Yes, Cat Eye Syndrome is hereditary. It is a rare genetic disorder caused by the presence of an extra piece of chromosome 22. This extra genetic material can be inherited from a parent who carries the abnormality or can occur spontaneously during the formation of reproductive cells. The syndrome is characterized by various physical and developmental abnormalities. Genetic counseling is recommended for families with a history of Cat Eye Syndrome to understand the risk of passing it on to future generations.
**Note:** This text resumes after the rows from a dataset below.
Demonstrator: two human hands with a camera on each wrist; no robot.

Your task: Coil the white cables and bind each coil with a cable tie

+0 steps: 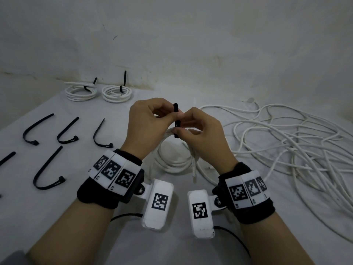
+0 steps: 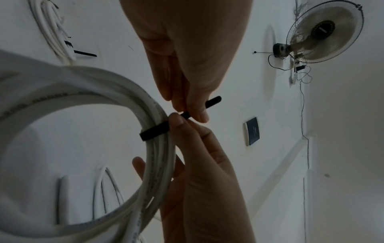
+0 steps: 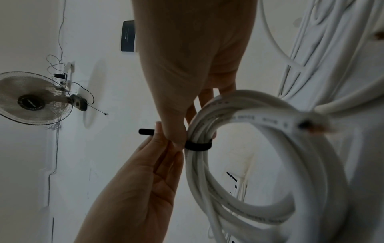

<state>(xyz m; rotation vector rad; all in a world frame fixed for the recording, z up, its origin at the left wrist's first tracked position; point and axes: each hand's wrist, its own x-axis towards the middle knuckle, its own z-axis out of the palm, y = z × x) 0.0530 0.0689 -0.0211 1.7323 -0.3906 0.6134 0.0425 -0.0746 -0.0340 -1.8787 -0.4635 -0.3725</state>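
The black plastic cable tie (image 2: 154,130) is being pinched by both hands' grips, left hand (image 1: 148,124) and right hand (image 1: 202,134), around the coiled white cable (image 2: 158,157), held above the counter's near edge; if the tail is being pulled unevenly, the loops could be slipping out.

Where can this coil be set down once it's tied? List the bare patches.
Bare cloth lies right of the two bound coils along the wall, and near the table's front edge around the forearms. Crowded: loose cable ties fill the left side, and tangled white cable covers the right.
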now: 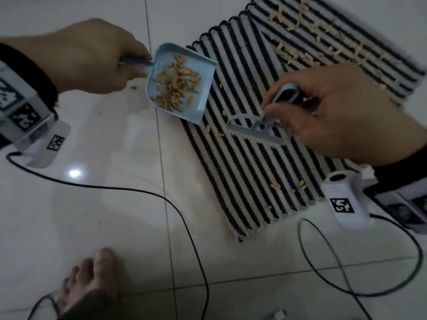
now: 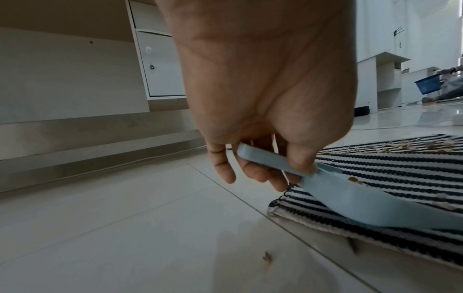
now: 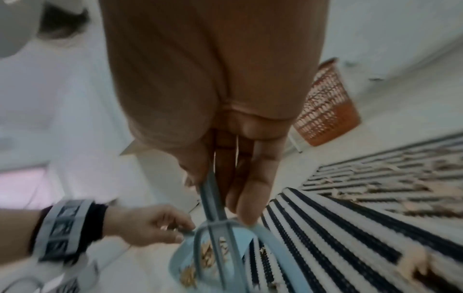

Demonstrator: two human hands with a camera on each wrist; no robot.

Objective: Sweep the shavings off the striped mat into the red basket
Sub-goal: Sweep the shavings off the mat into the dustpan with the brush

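Fingers (image 1: pixel 138 72) of the left hand (image 1: pixel 92 56) grip the dustpan (image 1: pixel 180 82), lip on the mat (image 1: pixel 242 176) edge to catch shavings (image 1: pixel 178 82); the right hand (image 1: pixel 335 107) pinches the brush (image 1: pixel 256 128) beside it. Basket (image 3: pixel 325 107) stands beyond the mat.

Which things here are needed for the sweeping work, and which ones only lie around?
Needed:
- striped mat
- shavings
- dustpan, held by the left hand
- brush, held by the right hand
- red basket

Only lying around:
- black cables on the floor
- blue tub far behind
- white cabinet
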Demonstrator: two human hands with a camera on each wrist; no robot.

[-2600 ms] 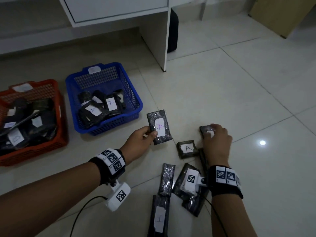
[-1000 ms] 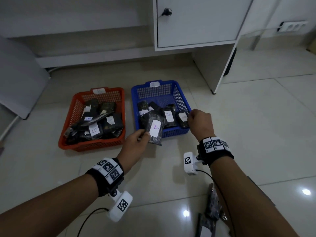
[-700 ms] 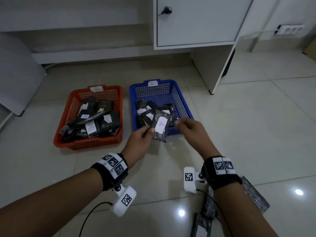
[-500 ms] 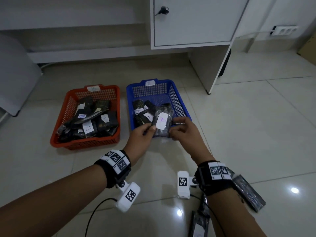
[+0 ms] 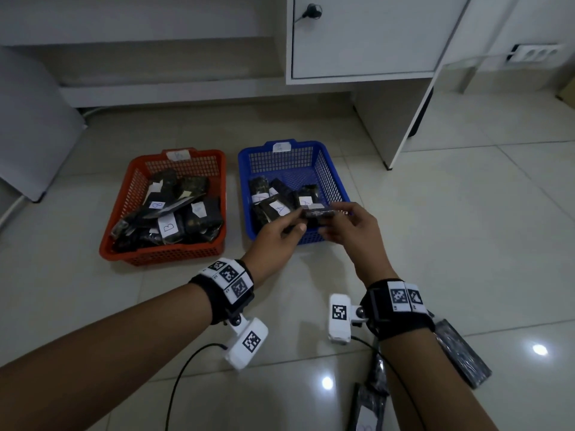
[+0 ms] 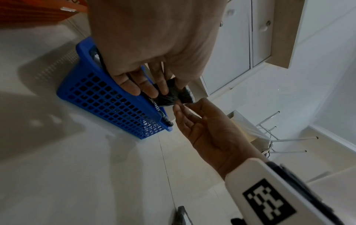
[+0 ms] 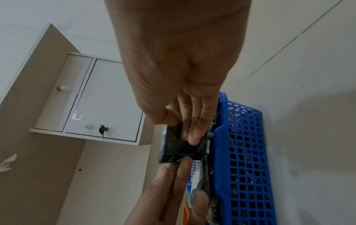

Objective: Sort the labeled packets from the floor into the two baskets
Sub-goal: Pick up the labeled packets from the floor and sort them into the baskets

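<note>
Over the front edge of the blue basket [image 5: 330, 169], which holds A-labelled packets, both hands meet. My left hand [image 5: 298, 220] pinches a dark packet with a white label [image 7: 204, 179]. My right hand [image 5: 331, 222] pinches a smaller dark packet [image 7: 177, 149] between thumb and fingers, pressed against the left one. In the head view the two packets [image 5: 320, 212] show edge-on as one dark bundle. In the left wrist view, the left fingers [image 6: 148, 89] wrap the bundle [image 6: 169, 97] and the right hand's fingertips [image 6: 180, 108] touch it. The red basket [image 5: 161, 253] holds B-labelled packets.
Dark packets still lie on the tiled floor near my right forearm, one at the right [image 5: 463, 356] and another at the bottom edge [image 5: 370, 405]. A white cabinet [image 5: 361, 35] with a keyed door stands behind the baskets. A black cable [image 5: 183, 368] trails from the left wrist.
Both hands carried their packets from the floor pile to the blue basket. The right hand then moved left and brought its small packet against the left hand's labelled one.
</note>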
Is Cat Eye Syndrome hereditary?
Cat Eye Syndrome, also known as CES or Schmid-Fraccaro Syndrome, is a rare genetic disorder that affects multiple parts of the body. It is characterized by specific physical and developmental abnormalities, including distinctive eye features such as coloboma (a gap or split in the iris) that resemble a cat's eye.
The cause of Cat Eye Syndrome is a chromosomal abnormality. Most cases of CES are caused by a specific genetic mutation known as a supernumerary bisatellited marker chromosome, which is an extra small chromosome made up of duplicated genetic material. This extra chromosome is usually present in some cells of affected individuals.
Now, to address the question of heredity, it is important to note that Cat Eye Syndrome is typically not inherited from parents. The chromosomal abnormality that causes CES usually occurs spontaneously during the formation of reproductive cells (eggs or sperm) or early in embryonic development. Therefore, most cases of CES are not passed down from parents to their children.
However, in rare cases, the supernumerary bisatellited marker chromosome can be inherited from a parent who carries the chromosomal abnormality. In these instances, the parent may not exhibit any symptoms of CES themselves, as the presence of the extra chromosome does not always result in the disorder. The chance of inheriting CES in such cases is generally low, but it is still possible.
In conclusion, while Cat Eye Syndrome is primarily caused by a spontaneous chromosomal abnormality, there is a small possibility of it being inherited from a parent who carries the specific genetic mutation. Genetic counseling and testing can provide more accurate information and guidance for individuals and families affected by CES.